Ya da, ne kadarı bize ait, ne ölçüde düşlediğimiz bir hayat, bizim yaşantımız?
Bu soruya “ezber” bir cevap vermek kolaydır ve genellikle insanoğlu doyumsuz bir varlık niteliğine sahip olduğu için, verilecek cevapların “ağırlıklı” olanını tahmin etmek de:
“Benim istediğim hayat bu değil!”
***
Durup düşünmeyiz hiç, yaşamaktan ne anladığımızı; ne anlamamız gerektiğini… Hayattan yakınmak daha kolayımıza gelir. Gelir de, neden ve nelerden yakındığımızı, yakınmaya ne kadar hakkımız olduğunu sorgulamayız. Sanırız ki, hayat bizim için, bizim ihtiyaçlarımıza göre kurgulanmış bir süreçtir. Bizim istek ve beklentilerimize ne ölçüde cevap verdiğine göre de tarife cetvelinde bir karşılığı vardır. Kimse aklına getirmez, “Ben hayat için, yaşantım için ne yaptım bunca zaman?” demeyi. Çünkü hayat; kendisinden talep edilen ve taleplerimize cevap verdiği sürece değeri belirlenir bir olaylar-olgular evrenidir. Bir kısırdöngünün içine düşeriz bu yüzden. Hayata ve yaşantımıza az müdahale ettiğimiz sürece istemediğimiz bir ömür çizgisine savruluruz ve yakınmalarımız artar. Yakınmalarımız arttıkça, hayata dokunabilme mesafemiz açılır, hayatın gerçekliğinden uzaklaşır ve yaşantımızı yönetebilme şansını kaybederiz. Halbuki, bir şeyden şikayet edebilmemiz için, öncelikle o şeye şikayet edebilme hakkımızın olması gerekir. İşte, biz bunu kaybederiz!
***
Bizi umutsuzluk girdabına sürükleyen ağır kusur, çözümsüzlüğü kabullenmenin hayat içindeki tezahürü olan, “çözümü başkalarından beklemek” kolaycılığıdır. Hayat herkese açık bir alandır ama, yaşantı bizimdir. Yaşantı, denetlenebilir. Hayatın, kontrolü elimizde olmayan olumsuzlukları zaman zaman yaşantımıza sızsa ve onu bulandırsa da, yaşantımız büyük ölçüde bizim irademize tâbidir. Onu planlamak, düzenlemek, ihtiyaçlarını öngörmek ve onları karşılamak için emek harcamak mümkündür. Ölüm, hastalık gibi hayattan gelecekleri de yaşantımız içinde hazırlıklı karşılamak, yükümüzü hafifletir.
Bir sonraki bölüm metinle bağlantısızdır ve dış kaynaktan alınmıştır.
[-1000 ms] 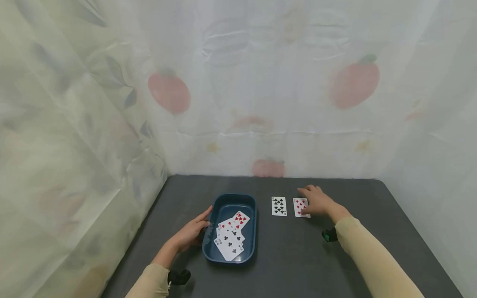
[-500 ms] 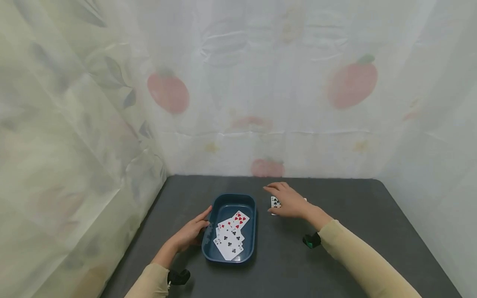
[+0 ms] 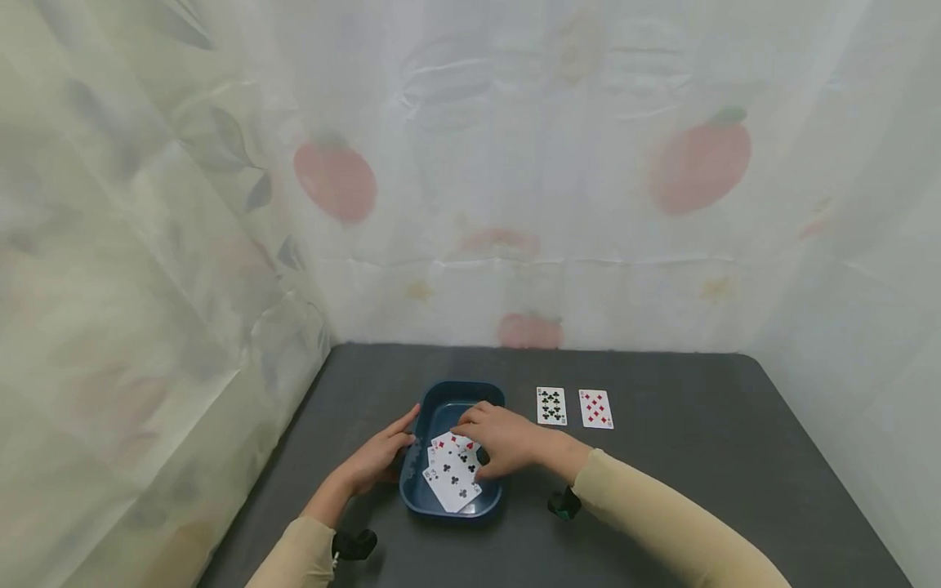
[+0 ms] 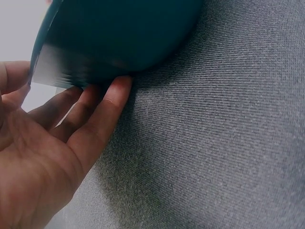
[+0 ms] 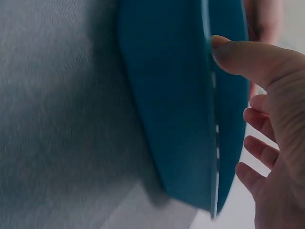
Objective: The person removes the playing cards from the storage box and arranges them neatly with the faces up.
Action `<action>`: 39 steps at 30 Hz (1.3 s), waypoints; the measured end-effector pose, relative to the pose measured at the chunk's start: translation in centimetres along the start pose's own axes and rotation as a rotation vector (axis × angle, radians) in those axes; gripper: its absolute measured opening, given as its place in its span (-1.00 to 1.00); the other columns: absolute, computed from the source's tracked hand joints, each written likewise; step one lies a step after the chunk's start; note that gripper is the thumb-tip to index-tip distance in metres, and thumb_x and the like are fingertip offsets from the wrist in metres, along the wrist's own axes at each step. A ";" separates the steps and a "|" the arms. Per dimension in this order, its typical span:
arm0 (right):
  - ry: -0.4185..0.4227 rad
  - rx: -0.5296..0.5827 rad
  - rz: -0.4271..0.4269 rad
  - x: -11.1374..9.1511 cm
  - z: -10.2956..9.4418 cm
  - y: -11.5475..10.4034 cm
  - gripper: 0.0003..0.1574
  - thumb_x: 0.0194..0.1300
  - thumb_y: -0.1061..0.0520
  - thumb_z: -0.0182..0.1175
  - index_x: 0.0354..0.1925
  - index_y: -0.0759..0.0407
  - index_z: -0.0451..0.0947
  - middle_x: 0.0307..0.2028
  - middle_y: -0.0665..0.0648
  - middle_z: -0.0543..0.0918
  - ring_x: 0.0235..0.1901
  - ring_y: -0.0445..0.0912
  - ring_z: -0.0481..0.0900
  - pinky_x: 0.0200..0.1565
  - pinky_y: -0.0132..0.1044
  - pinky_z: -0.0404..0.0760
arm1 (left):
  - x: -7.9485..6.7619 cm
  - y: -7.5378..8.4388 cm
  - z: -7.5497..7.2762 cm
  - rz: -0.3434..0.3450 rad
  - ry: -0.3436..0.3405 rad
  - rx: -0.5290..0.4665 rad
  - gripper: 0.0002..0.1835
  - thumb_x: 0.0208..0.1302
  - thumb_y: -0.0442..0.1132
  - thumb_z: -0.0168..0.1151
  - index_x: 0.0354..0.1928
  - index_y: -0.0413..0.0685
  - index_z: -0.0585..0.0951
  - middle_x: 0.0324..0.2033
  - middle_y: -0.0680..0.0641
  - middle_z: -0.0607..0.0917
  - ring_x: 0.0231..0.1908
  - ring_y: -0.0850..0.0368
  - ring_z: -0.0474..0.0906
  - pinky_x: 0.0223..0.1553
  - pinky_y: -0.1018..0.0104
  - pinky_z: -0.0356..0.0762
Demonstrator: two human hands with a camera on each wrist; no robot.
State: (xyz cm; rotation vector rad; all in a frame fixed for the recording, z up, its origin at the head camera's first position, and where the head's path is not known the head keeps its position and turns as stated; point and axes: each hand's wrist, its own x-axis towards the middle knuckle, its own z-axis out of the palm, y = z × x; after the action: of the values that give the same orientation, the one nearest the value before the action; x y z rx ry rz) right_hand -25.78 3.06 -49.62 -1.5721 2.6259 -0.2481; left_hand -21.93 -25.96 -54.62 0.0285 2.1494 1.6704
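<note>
My left hand [image 3: 375, 464] holds the left wall of a dark blue rectangular tray [image 3: 481, 513]. In the left wrist view, its fingertips [image 4: 119, 88] touch the wall's outer side near the base. My right hand [image 3: 507, 441] hovers over the tray's right half, fingers loosely bent, with nothing visible between them. Its thumb [image 5: 252, 57] overlaps the rim in the right wrist view; contact is unclear. Inside the tray, several playing cards [image 3: 450, 482] lie face up and overlapping, some partly hidden by the right hand. A club card [image 3: 551, 406] and a diamond card [image 3: 596, 408] lie face up on the table.
The dark grey table [image 3: 662, 523] runs back to a pale curtain [image 3: 588, 180] printed with red fruit. More curtain hangs along the left and right sides. The two table cards lie right of the tray, side by side and apart.
My right hand has moved left from the diamond card, past the club card, to above the tray. Both table cards stay in place. The left hand and the tray are still.
</note>
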 end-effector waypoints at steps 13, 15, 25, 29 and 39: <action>-0.183 -0.160 -0.028 2.4 1.7 -2.6 0.11 -0.07 -0.33 0.59 0.41 -0.13 0.45 0.28 -0.11 0.47 0.25 -0.14 0.38 0.32 -0.23 0.37 | -0.1 0.1 -0.1 0.005 -0.004 0.025 -0.34 0.63 -0.14 -0.12 0.64 0.44 0.02 0.52 -0.35 0.16 0.37 -0.34 0.30 0.03 -0.39 0.52; -0.195 -0.169 -0.016 2.5 1.8 -2.8 0.10 -0.09 -0.33 0.61 0.39 -0.16 0.47 0.27 -0.11 0.48 0.23 -0.13 0.39 0.30 -0.22 0.39 | -0.1 0.0 0.0 0.005 -0.004 0.025 -0.34 0.63 -0.14 -0.12 0.64 0.42 0.01 0.51 -0.35 0.17 0.36 -0.34 0.31 0.03 -0.39 0.52; -0.203 -0.163 0.023 3.1 2.7 -2.9 0.11 -0.21 -0.31 0.68 0.34 -0.23 0.50 0.23 -0.10 0.49 0.19 -0.15 0.40 0.25 -0.22 0.43 | -0.3 0.2 0.2 -0.002 0.004 0.016 -0.34 0.62 -0.13 -0.08 0.64 0.41 0.05 0.50 -0.32 0.20 0.35 -0.33 0.33 0.01 -0.41 0.51; -0.209 -0.164 0.032 3.2 2.9 -2.9 0.11 -0.22 -0.31 0.68 0.33 -0.22 0.50 0.22 -0.10 0.49 0.17 -0.16 0.40 0.24 -0.22 0.44 | -0.2 0.1 0.2 0.002 0.008 0.014 -0.34 0.61 -0.13 -0.06 0.64 0.41 0.06 0.50 -0.32 0.20 0.35 -0.33 0.32 0.02 -0.43 0.49; -0.204 -0.173 0.032 3.6 3.2 -3.0 0.03 -0.15 -0.27 0.66 0.31 -0.21 0.54 0.25 -0.10 0.49 0.19 -0.14 0.39 0.26 -0.20 0.42 | -0.4 -0.2 -0.1 -0.005 0.005 0.011 -0.34 0.61 -0.12 -0.07 0.64 0.41 0.05 0.54 -0.31 0.13 0.38 -0.37 0.27 0.02 -0.43 0.49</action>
State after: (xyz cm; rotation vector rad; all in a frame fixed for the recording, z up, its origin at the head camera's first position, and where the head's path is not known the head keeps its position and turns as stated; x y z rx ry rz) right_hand -24.41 -1.79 -52.18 -1.5104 2.5682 0.1392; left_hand -21.56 -26.18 -54.63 0.0223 2.1610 1.6576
Zannetmeyiniz ki, bu söylediklerimizin maddi imkânlarla doğrudan bir ilgisi vardır. Öyle olsaydı, servet içinde yüzen insanların “ruh” tökezlemeleriyle hiç karşılaşılmazdı. Nitekim paranın satın alma gücü, yaşantıyı satın alsa bile, yaşantıdan doyumun karşılığı olan “mutluluğu” satın almaya yetmez. Yaşantımıza müdahale iradesini keskinleştiren akıl, sağduyu ve sevgidir çünkü. Onların da parayla pulla pek işleri olmaz.
***
Unutmayalım:
Umut, bir varlık potansiyelidir! Bir gönül sermayesi ve zenginliğidir.
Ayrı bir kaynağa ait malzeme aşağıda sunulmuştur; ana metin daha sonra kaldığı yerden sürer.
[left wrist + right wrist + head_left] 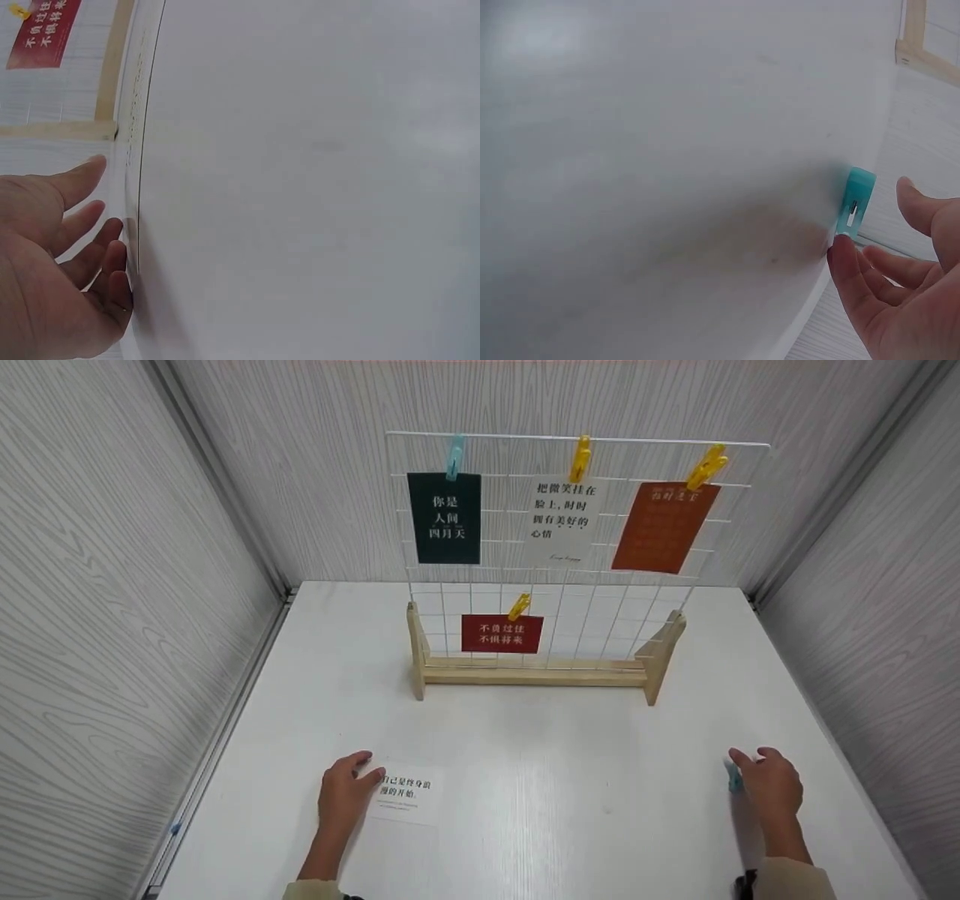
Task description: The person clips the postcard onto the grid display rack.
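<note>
A white card with black Chinese print (405, 795) lies flat on the white table. My left hand (349, 791) is at its left edge with the fingers loosely bent and the thumb tip over the printing. The left wrist view shows that thumb standing apart from the fingers. Far to the right, a teal clip (859, 195) lies on the table. My right hand (776, 787) is beside it, one fingertip right at the clip's near end. The right thumb (919, 206) stays spread away from the clip.
A white wire grid in a wooden stand (532, 676) stands at the back. Clipped to it are a dark green card (444, 547), a white card (544, 544), an orange-red card (660, 536) and, lower down, a small red card (480, 646). Wood-grain walls (112, 547) border the table.
</note>
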Demonstrator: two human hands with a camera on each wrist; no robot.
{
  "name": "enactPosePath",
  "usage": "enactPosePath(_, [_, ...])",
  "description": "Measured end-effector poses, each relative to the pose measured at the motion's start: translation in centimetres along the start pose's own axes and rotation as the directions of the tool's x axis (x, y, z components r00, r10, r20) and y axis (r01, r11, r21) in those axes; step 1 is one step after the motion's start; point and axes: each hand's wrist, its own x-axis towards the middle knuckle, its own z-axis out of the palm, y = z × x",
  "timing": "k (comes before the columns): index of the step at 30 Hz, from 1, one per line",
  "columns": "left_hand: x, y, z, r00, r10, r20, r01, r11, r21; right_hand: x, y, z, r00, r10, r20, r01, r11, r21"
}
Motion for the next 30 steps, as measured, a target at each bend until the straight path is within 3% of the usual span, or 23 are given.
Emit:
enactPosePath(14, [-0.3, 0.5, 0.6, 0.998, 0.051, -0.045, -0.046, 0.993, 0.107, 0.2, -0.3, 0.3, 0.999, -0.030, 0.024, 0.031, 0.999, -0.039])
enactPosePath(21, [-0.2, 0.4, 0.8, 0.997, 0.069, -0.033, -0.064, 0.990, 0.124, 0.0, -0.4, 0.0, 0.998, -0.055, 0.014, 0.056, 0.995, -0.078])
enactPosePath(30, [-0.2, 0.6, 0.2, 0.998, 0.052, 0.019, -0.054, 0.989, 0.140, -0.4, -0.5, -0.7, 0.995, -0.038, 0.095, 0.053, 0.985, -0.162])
Hayat, umutsuz bırakmaz. Bizi umutsuzluğa düşüren yaşantımızdaki hatalardır.
Umutlu olabildiğimiz kadar yaşantımıza sahip olur, sahip çıkarız.
Risksiz ne hayat, ne yaşantı vardır. Önemli olan riski yönetebilme becerisidir.
Yaşantı uçurtmasının ipini elinde tutanlar, hayatın fırtınalarına göre hareket edenlerdir.
Gecede sabahı bekleyenler ve sabahta geceyi öngörenler ne mutsuz ne umutsuz olurlar:
“Geceler bile bilir karanlığın dibinde,
Dilsiz sabahı bekler aydınlığın cezbesi!
Ne açlık ne tokluk kalıcı durum bu tende,
Ruhunu aşkla eğit, hırsını ateşlerde…”
YORUMLAR
Henüz yorum yapılmamış.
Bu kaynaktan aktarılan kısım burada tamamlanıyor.